Brief:
Transcribe every entry word for word, but skip the images.

*** Extracted material ***

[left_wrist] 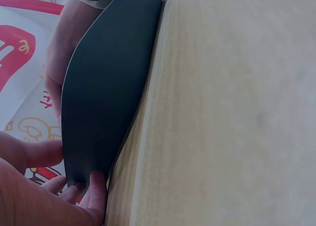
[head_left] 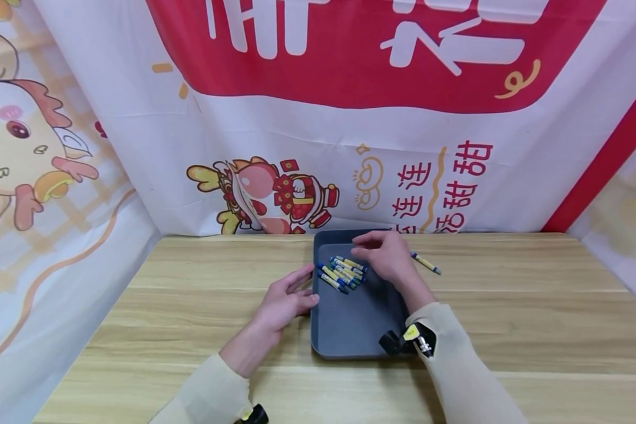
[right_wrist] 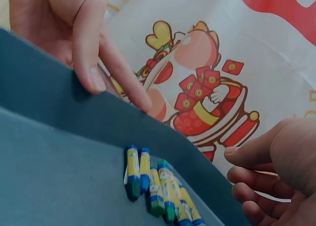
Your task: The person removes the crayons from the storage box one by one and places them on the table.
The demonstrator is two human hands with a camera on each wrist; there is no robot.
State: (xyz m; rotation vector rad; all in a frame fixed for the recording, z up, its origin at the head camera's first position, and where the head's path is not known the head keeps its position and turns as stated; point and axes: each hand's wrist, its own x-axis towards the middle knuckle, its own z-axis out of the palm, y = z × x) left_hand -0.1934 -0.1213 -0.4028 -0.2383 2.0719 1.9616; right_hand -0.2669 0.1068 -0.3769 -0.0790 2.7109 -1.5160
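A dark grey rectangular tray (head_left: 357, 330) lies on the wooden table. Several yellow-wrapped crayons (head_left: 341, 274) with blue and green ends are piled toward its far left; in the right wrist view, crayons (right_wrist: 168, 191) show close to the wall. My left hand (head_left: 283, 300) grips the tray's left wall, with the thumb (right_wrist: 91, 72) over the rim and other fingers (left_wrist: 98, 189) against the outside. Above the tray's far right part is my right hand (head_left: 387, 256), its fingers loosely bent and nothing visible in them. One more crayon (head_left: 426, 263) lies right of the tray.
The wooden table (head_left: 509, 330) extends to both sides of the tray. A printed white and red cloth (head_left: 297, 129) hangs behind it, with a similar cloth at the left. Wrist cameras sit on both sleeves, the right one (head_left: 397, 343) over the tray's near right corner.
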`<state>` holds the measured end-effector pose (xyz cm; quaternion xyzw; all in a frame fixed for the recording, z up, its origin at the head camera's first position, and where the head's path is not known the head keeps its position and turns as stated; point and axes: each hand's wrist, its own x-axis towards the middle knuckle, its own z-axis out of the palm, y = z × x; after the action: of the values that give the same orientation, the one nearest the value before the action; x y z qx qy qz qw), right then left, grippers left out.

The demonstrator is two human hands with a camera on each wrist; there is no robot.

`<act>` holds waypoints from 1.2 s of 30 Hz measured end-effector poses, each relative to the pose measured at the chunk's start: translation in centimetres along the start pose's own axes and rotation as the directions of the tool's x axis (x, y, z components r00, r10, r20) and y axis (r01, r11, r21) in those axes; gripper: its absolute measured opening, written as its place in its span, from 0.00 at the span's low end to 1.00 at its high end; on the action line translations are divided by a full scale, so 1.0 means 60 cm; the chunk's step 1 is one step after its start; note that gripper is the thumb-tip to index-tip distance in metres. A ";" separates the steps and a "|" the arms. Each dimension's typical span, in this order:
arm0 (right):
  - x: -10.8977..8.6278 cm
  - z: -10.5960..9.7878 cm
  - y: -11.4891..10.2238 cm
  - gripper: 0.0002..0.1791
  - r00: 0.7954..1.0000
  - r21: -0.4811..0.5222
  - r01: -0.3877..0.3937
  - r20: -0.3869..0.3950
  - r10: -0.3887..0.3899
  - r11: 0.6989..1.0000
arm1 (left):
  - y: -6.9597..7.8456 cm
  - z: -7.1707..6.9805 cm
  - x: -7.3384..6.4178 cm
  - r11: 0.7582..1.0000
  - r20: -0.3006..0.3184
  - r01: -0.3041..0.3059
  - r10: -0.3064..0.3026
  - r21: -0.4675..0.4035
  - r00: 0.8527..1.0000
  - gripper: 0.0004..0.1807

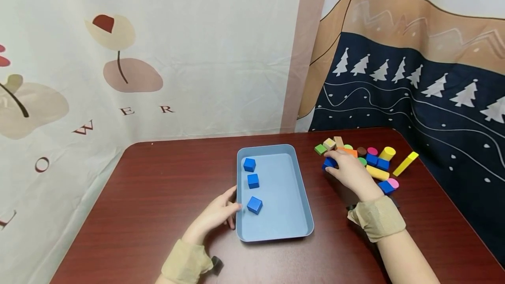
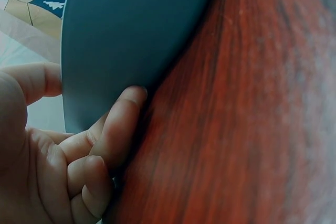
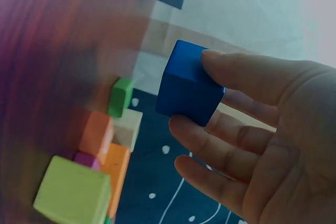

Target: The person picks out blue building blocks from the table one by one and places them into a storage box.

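A blue cube (image 3: 190,85) is pinched between the thumb and fingers of my right hand (image 1: 352,173), at the left side of a group of coloured blocks. In the right wrist view it shows clear of the other blocks. My left hand (image 1: 213,213) grips the left wall of a light blue tray (image 1: 282,200), thumb at the rim and fingers against the outside. Inside the tray, along its left side, a far blue cube (image 1: 249,165), a middle blue cube (image 1: 253,181) and a near, turned blue cube (image 1: 254,205) form a loose column.
Around my right hand lie a green block (image 1: 321,149), a yellow cylinder (image 1: 378,173), a standing yellow cylinder (image 1: 387,153), a long yellow block (image 1: 405,164), a blue block (image 1: 386,187) and several others. The dark red table (image 1: 165,179) ends at a curtain behind.
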<state>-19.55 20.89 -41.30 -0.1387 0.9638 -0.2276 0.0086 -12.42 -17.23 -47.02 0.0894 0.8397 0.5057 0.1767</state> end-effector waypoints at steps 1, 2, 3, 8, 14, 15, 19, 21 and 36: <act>0.000 -0.001 -0.002 0.24 1.000 0.000 0.006 -0.004 -0.006 1.000 | 0.000 0.000 0.000 1.000 0.000 0.002 -0.002 0.003 1.000 0.36; 0.000 -0.002 -0.005 0.24 1.000 0.001 0.013 -0.006 -0.013 1.000 | 0.000 0.000 0.001 1.000 -0.001 0.006 -0.006 0.004 1.000 0.36; 0.000 -0.003 -0.009 0.24 1.000 0.003 0.018 -0.008 -0.018 1.000 | 0.000 0.000 0.001 1.000 -0.001 0.008 -0.008 0.005 1.000 0.36; 0.000 -0.009 -0.032 0.24 0.999 0.010 0.047 -0.002 -0.047 0.999 | 0.001 0.000 0.000 1.000 -0.005 0.019 -0.019 0.001 1.000 0.36; 0.000 -0.013 -0.064 0.24 0.995 0.024 0.100 -0.007 -0.100 0.995 | 0.001 0.000 0.001 1.000 -0.004 0.018 -0.018 0.003 1.000 0.36; 0.000 -0.012 -0.069 0.24 0.994 0.025 0.110 -0.010 -0.110 0.994 | 0.002 0.000 0.001 1.000 -0.003 0.017 -0.017 0.003 1.000 0.36; 0.001 -0.006 -0.088 0.23 0.986 0.023 0.164 -0.021 -0.163 0.986 | 0.002 0.000 0.001 1.000 -0.003 0.009 -0.009 -0.004 1.000 0.36; 0.002 -0.003 -0.097 0.22 0.983 0.021 0.184 -0.028 -0.183 0.983 | 0.003 0.000 0.001 1.000 -0.004 -0.002 0.002 -0.014 1.000 0.36; 0.006 0.029 -0.149 0.23 0.962 0.039 0.269 0.037 -0.270 0.962 | 0.002 0.000 0.003 1.000 -0.007 -0.005 0.005 -0.019 1.000 0.37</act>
<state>-17.42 12.40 -38.89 -0.2731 0.9316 -0.2399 0.0000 -12.59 -17.13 -46.93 0.0882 0.8353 0.5143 0.1734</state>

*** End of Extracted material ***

Response to this task:
[left_wrist] 
[head_left] 
[right_wrist] 
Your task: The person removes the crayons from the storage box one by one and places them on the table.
The demonstrator is two human hands with a camera on each wrist; there is no robot.
State: (xyz m; rotation vector rad; all in a frame fixed for the recording, z up, its origin at the head camera's first position, and where the head's path is not known the head keeps its position and turns as stated; point and axes: each hand's wrist, its own x-axis towards the middle knuckle, its own z-axis out of the palm, y = z × x) left_hand -0.1934 -0.1213 -0.4028 -0.2383 2.0719 1.9616; right_hand -0.2669 0.1068 -0.3769 -0.0790 2.7109 -1.5160
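A dark grey rectangular tray (head_left: 357, 330) lies on the wooden table. Several yellow-wrapped crayons (head_left: 341, 274) with blue and green ends are piled toward its far left; in the right wrist view, crayons (right_wrist: 168, 191) show close to the wall. My left hand (head_left: 283, 300) grips the tray's left wall, with the thumb (right_wrist: 91, 72) over the rim and other fingers (left_wrist: 98, 189) against the outside. Above the tray's far right part is my right hand (head_left: 387, 256), its fingers loosely bent and nothing visible in them. One more crayon (head_left: 426, 263) lies right of the tray.
The wooden table (head_left: 509, 330) extends to both sides of the tray. A printed white and red cloth (head_left: 297, 129) hangs behind it, with a similar cloth at the left. Wrist cameras sit on both sleeves, the right one (head_left: 397, 343) over the tray's near right corner.
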`<state>` holds the measured end-effector pose (xyz cm; quaternion xyzw; all in a frame fixed for the recording, z up, its origin at the head camera's first position, and where the head's path is not known the head keeps its position and turns as stated; point and axes: each hand's wrist, its own x-axis towards the middle knuckle, its own z-axis out of the palm, y = z × x; after the action: of the values that give the same orientation, the one nearest the value before the action; x y z qx qy qz qw), right then left, grippers left out.

The demonstrator is two human hands with a camera on each wrist; there is no robot.

`<act>` holds waypoints from 1.2 s of 30 Hz measured end-effector poses, each relative to the pose measured at the chunk's start: translation in centimetres along the start pose's own axes and rotation as the directions of the tool's x axis (x, y, z components r00, r10, r20) and y axis (r01, r11, r21) in those axes; gripper: its absolute measured opening, written as its place in its span, from 0.00 at the span's low end to 1.00 at its high end; on the action line translations are divided by a full scale, so 1.0 means 60 cm; the chunk's step 1 is one step after its start; note that gripper is the thumb-tip to index-tip distance in metres. A ";" separates the steps and a "|" the arms. Each dimension's typical span, in this order:
arm0 (right):
  - x: -10.8977..8.6278 cm
  - z: -10.5960..9.7878 cm
  - y: -11.4891..10.2238 cm
  - gripper: 0.0002..0.1791
  - r00: 0.7954..1.0000
  - r21: -0.4811..0.5222
  - r01: -0.3877..0.3937
  - r20: -0.3869..0.3950
  - r10: -0.3887..0.3899
  - r11: 0.6989..1.0000
arm1 (left):
  - y: -6.9597..7.8456 cm
  - z: -7.1707..6.9805 cm
  - x: -7.3384..6.4178 cm
  - r11: 0.7582..1.0000
  - r20: -0.3006..0.3184
  - r01: -0.3041..0.3059
  - r10: -0.3064..0.3026
  - r21: -0.4675..0.4035
  - r00: 0.8527..1.0000
  - gripper: 0.0004..0.1807


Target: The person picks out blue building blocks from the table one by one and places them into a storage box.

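A blue cube (image 3: 190,85) is pinched between the thumb and fingers of my right hand (image 1: 352,173), at the left side of a group of coloured blocks. In the right wrist view it shows clear of the other blocks. My left hand (image 1: 213,213) grips the left wall of a light blue tray (image 1: 282,200), thumb at the rim and fingers against the outside. Inside the tray, along its left side, a far blue cube (image 1: 249,165), a middle blue cube (image 1: 253,181) and a near, turned blue cube (image 1: 254,205) form a loose column.
Around my right hand lie a green block (image 1: 321,149), a yellow cylinder (image 1: 378,173), a standing yellow cylinder (image 1: 387,153), a long yellow block (image 1: 405,164), a blue block (image 1: 386,187) and several others. The dark red table (image 1: 165,179) ends at a curtain behind.
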<state>-19.55 20.89 -41.30 -0.1387 0.9638 -0.2276 0.0086 -12.42 -17.23 -47.02 0.0894 0.8397 0.5057 0.1767</state> end-effector waypoints at steps 1, 2, 3, 8, 14, 15, 19, 21 and 36: <act>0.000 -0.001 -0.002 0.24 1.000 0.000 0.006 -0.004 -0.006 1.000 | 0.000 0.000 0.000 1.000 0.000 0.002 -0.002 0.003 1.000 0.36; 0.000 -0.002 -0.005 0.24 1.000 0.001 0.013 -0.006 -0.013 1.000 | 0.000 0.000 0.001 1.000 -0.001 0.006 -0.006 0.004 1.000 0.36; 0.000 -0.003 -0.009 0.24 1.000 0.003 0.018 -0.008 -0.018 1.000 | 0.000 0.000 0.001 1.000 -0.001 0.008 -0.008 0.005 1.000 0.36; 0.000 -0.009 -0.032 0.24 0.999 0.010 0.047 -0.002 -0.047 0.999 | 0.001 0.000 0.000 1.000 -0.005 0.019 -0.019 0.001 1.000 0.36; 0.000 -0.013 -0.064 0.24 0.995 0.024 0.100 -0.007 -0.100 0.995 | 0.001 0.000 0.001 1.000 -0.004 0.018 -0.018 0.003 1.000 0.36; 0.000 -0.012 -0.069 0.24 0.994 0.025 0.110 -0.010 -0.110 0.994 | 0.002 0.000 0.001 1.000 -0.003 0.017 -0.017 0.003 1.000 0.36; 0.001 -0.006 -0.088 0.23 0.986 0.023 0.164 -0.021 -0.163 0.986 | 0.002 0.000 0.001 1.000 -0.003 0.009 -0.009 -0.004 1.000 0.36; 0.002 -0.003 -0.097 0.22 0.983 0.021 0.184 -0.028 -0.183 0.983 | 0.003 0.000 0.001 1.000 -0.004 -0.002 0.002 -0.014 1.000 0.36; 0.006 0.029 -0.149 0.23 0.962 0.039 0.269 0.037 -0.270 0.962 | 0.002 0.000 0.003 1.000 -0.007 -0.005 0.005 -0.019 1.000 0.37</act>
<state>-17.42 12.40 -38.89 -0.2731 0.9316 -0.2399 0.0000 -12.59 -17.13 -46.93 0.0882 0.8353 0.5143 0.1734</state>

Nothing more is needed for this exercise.